Wegen der Energieversorgung wurden die meisten Fabrik an den Wasserläufen gebaut. Eine wichtige Rolle spielte die Textil- und Stickmaschinenindustrie, erklärt Hornung. Unternehmen wie Saurer, Martini, Bernina, SIGG, Sallmann und Löw haben neben anderen Erzeugnissen auch Stickereimaschinen hergestellt.

In den 1920er Jahren kam es zur Stickereikrise; sie habe den Kanton Thurgau aber weniger durchgeschüttelt als den Nachbarkanton St. Gallen. Unruhen gab es jedoch schon zuvor. Wegen der schlechten Arbeitsbedingungen in der Textilindustrie kam es 1908 zum Streik der Fabrik- und Heimarbeiter in Arbon, der auf die Ostschweiz übergriff. 1916 verursachte der kriegsbedingte Rohstoffmangel in der Stickerei-, Spinnerei- und Webindustrie Einbrüche. 1917 legten bei den Regierungsratswahlen viele Sozialdemokraten und Gewerkschafter leer ein, aus Protest gegen die soziale Not. Und am 9. November 1918 beteiligten sich rund 2000 Arbeiter in Arbon an einem Proteststreik, der auch in 18 anderen Städten stattfand und in den Landesstreik mündete. Auch in Arbon und Frauenfeld rückten Ordnungstruppen ein und besetzten öffentliche Gebäude und Fabriken.
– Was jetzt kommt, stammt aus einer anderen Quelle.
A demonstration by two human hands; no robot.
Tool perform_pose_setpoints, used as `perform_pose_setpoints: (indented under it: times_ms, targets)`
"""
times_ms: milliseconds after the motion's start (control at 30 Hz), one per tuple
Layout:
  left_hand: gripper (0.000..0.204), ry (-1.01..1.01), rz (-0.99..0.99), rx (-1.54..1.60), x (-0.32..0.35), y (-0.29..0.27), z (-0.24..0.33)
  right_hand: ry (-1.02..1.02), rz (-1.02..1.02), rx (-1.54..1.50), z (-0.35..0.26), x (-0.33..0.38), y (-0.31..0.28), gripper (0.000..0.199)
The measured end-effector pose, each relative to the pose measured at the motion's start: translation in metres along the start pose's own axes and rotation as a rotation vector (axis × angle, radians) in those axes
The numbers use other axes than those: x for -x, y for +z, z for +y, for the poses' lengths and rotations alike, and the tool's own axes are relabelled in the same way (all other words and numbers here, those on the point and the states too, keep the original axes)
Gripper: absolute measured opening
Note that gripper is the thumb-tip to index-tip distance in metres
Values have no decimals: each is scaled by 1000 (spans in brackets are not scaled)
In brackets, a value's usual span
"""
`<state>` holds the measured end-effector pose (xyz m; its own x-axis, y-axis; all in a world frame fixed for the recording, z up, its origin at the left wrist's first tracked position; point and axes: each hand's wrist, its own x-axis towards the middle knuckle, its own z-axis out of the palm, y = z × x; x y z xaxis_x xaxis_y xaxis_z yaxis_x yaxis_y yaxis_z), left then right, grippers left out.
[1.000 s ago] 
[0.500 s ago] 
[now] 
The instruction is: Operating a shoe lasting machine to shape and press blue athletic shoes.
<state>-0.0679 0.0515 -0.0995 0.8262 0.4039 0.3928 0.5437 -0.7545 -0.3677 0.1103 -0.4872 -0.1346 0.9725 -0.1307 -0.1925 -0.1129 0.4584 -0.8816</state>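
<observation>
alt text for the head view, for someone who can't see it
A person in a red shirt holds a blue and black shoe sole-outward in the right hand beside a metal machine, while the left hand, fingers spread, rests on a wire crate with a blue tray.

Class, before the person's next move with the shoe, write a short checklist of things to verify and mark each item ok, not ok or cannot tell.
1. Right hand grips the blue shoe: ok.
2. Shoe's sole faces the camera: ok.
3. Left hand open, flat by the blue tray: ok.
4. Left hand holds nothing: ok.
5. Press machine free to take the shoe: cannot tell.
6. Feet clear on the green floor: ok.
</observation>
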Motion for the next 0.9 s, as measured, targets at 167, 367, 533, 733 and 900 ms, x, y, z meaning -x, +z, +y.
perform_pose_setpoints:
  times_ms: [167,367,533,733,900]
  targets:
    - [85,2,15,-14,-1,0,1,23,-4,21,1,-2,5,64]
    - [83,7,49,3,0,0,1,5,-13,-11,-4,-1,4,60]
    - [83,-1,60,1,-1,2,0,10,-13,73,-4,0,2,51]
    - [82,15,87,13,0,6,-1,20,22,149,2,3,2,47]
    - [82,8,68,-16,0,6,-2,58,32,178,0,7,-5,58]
Im Gespräch weist Petra Hornung Gablinger darauf hin, dass die Quellen eher spärlich seien, die Auskunft über das Leben der Arbeiterschaft im Thurgau gäben. Einiges könne man aus Fabrikarchiven und Unternehmensgeschichten erfahren. Ein Grundlagenwerk ist das Buch Zeit der Fabriken. Von Arbeitern und einer roten Stadt über die Saurer-Stadt Arbon. Sein Autor, der Historiker Stefan Keller, arbeitet an einer Geschichte der Arbeit im Thurgau. Darüberhinaus setzen sich kleinere Forschungsprojekte mit den Fremdarbeitern und Saisonniers im Thurgau auseinander.